So, NPR has published an article about people addicted to gaming called “When Playing Video Games Means Sitting on Life’s Sidelines.” It is a fascinating piece, if by fascinating you mean terrible. No really. The article is terrible. Somewhere in there, if you take a hatchet and cut away the horrible parts, you get a typical article about addicts and the trials and tribulations they go through, trying to deal with their issues. You just have to wade through the mountain of garbage that every discussion of gaming and the gaming community evokes in a mass media outlet.
So, these people in the article are all addicted to video games. Rachel Martin of NPR takes aim and really hits it out of the park on all the typical gamer stereotypes that can come into play in this kind of scenario. All the people she discusses are male video game players, avoiding personal relationships, running marathon gaming sessions, engaging in online relationships that aren’t “real,” and my personal favorite, have poor hygiene.
Now let me be clear for a moment here. I am in no way, being critical of people suffering from addiction. I’ve seen it, I’ve lived with it. I know it’s real, and I know it can be crippling. And if these people found help for their addictions in this reSTART program or some similar program, then I’m very glad for them. But I have a lot of issues with the way this article portrays these addicts and this program specifically.
For starters this program treats “technology addiction” in an extreme manner. The second phase of the program was referred to as Level 2, until the administrators of the program realized that the name had a gaming connotation and then changed it. I wonder if they removed mushrooms from the menu on-site at the facility, for fear that the patients might try to use them to grow to giant size. Let’s hope they never get to the garden for their fire flowers, I doubt the fire department could stop them in time.
More seriously though, patients are cut off from the internet and all forms of computer interaction. One of the recovering addicts quoted in the article, mentions how difficult this can be. I really think it’s worth a closer look. By enforcing strict limits on what and how much technology these patients can use, are they really producing functional adults, which is what any program like this should be striving for? Given technology’s ubiquity, is it healthy to force recovering addicts to use no technology at all in any way? How do they communicate with family? How do they search for jobs? How would they go to school without a computer in this age? NPR didn’t really seem all that interested in examining the negative side effects the program seemed to be capable of.
NPR also didn’t spend much time talking about how Joey M’Poko, one of the patients highlighted in the article, had a drug addiction before he had a video game addiction. There was no discussion about a possible link between the two, or whether or not the addictive behavior was a side effect of other issues in his life.
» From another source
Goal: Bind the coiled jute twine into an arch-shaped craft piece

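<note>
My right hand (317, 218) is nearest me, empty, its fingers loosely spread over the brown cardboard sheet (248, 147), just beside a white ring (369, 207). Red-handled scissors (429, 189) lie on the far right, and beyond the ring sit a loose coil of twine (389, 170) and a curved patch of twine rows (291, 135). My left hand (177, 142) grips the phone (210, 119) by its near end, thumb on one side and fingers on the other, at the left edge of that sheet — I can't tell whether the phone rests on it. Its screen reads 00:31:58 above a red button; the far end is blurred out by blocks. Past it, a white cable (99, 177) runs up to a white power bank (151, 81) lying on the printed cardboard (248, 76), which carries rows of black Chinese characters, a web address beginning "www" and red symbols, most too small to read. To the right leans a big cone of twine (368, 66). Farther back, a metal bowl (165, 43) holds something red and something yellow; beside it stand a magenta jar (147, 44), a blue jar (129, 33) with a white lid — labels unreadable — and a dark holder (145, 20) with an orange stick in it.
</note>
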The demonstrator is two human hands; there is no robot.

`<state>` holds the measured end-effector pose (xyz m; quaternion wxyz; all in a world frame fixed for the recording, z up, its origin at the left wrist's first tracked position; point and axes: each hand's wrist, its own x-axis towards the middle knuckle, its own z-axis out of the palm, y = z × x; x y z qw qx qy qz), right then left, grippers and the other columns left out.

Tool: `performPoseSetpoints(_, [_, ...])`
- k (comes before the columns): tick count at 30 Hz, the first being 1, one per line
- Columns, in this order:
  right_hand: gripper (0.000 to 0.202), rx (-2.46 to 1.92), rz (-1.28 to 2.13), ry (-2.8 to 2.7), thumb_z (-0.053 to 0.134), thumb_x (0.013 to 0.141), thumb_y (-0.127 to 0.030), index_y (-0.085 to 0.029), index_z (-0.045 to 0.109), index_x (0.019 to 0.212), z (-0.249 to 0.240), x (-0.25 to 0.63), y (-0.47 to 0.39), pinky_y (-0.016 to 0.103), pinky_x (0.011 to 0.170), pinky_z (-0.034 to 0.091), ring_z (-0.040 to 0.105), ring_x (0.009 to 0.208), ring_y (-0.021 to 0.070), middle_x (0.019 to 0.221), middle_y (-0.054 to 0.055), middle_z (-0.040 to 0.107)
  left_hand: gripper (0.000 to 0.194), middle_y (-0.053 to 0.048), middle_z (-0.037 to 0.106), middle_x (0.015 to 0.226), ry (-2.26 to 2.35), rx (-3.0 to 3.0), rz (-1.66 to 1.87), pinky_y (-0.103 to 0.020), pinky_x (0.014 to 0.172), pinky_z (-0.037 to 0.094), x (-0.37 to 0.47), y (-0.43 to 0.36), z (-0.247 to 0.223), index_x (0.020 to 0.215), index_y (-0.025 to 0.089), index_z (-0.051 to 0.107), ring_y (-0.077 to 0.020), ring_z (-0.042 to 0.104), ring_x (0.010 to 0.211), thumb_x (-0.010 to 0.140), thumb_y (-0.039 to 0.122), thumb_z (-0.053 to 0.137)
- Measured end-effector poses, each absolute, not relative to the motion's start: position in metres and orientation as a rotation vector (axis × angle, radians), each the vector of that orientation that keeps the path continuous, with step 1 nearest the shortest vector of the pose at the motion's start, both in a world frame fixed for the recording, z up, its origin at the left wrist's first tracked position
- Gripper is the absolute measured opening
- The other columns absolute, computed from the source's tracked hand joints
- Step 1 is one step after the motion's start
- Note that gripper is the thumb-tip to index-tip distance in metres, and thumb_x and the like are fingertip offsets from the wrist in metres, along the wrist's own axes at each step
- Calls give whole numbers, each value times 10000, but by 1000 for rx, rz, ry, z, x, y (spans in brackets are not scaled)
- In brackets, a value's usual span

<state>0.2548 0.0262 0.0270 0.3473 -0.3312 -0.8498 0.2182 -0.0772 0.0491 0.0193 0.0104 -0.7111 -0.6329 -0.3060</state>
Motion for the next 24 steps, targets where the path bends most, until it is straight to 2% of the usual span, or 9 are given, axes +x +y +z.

But that might have undermined the point of the article so I can see why helping to perpetuate an informed discussion about the nature of addiction might be a counter to NPR’s mission.
But we certainly need an informed discussion about the nature of addiction. One of my big problems with these kinds of articles, is how little attention is paid to the fact that only certain types of addictions in society are worth getting rehab and treatment over. You don’t hear of people going to rehab for Facebook addiction, or exercise addiction, or prescription drug addiction, or Jesus addiction. Only certain things in society get thrown up as red flags. Other types of addictions get excused, or we’re told that those aren’t really addictions. But video games, drugs, alcohol, those are totally a problem and need a host of options for dealing with.
And again, I’m not trying to diminish or dismiss the rather destructive and damaging results that can occur from those addictions. Far from it, I’m a huge believer in therapy and treatment for people who need help with these issues. But it seems to me, only certain patterns rise to the level of being a problem, and this has a lot more to do with society’s choices rather then the actual behaviors themselves. It’s worth discussing more, but I don’t see any other places that are having it right now, online or off. And only very rarely do we ever see a discussion on the nature of addiction and how to deal with it.
Fortunately as is sometimes the case in these situations, the comments section managed to really fill in and provide some of this discussion all on it’s own. My favorite comment came from Ken Stofft who wrote:
“I am a recovering alcoholic. Now sober for 18 years! Whatever the substance, it’s just the symptom of an underlying issue. Once the addiction takes hold, yes, it needs to be addressed by withdrawal from whatever the substance is. But, the work just begins with that withdrawal. Sobriety only occurs when the life issues that led to the addiction are addressed and life is reclaimed in balance…..Underlying the addictive process is the lack of ability or skill to deal with life and the consequent emotions! The bottom line is to learn, for me, how best to love myself, all of myself”
A powerful statement, and one that I think gets to the heart of how we should be treating addiction. It’s a problem that needs treatment, but is ultimately just a symptom of an underlying issue that if not addressed, will rear it’s head in other ways later on. Most life long addicts are people who have been trapped with poor support systems all their lives (in one form or another), and are unable to figure out on their own how to escape their abusive situations. They deserve our compassion and our help.
It would be nice though if we could have more discussions like this, rather then spending our time debunking the demonizing of a whole sub-culture of people. I look forward to the day when we gamers grow so large, everyone will be plugged into the matrix. Then we’ll see how those gaming haters feel after I gank them over and over and over again in our 50 hour marathon session!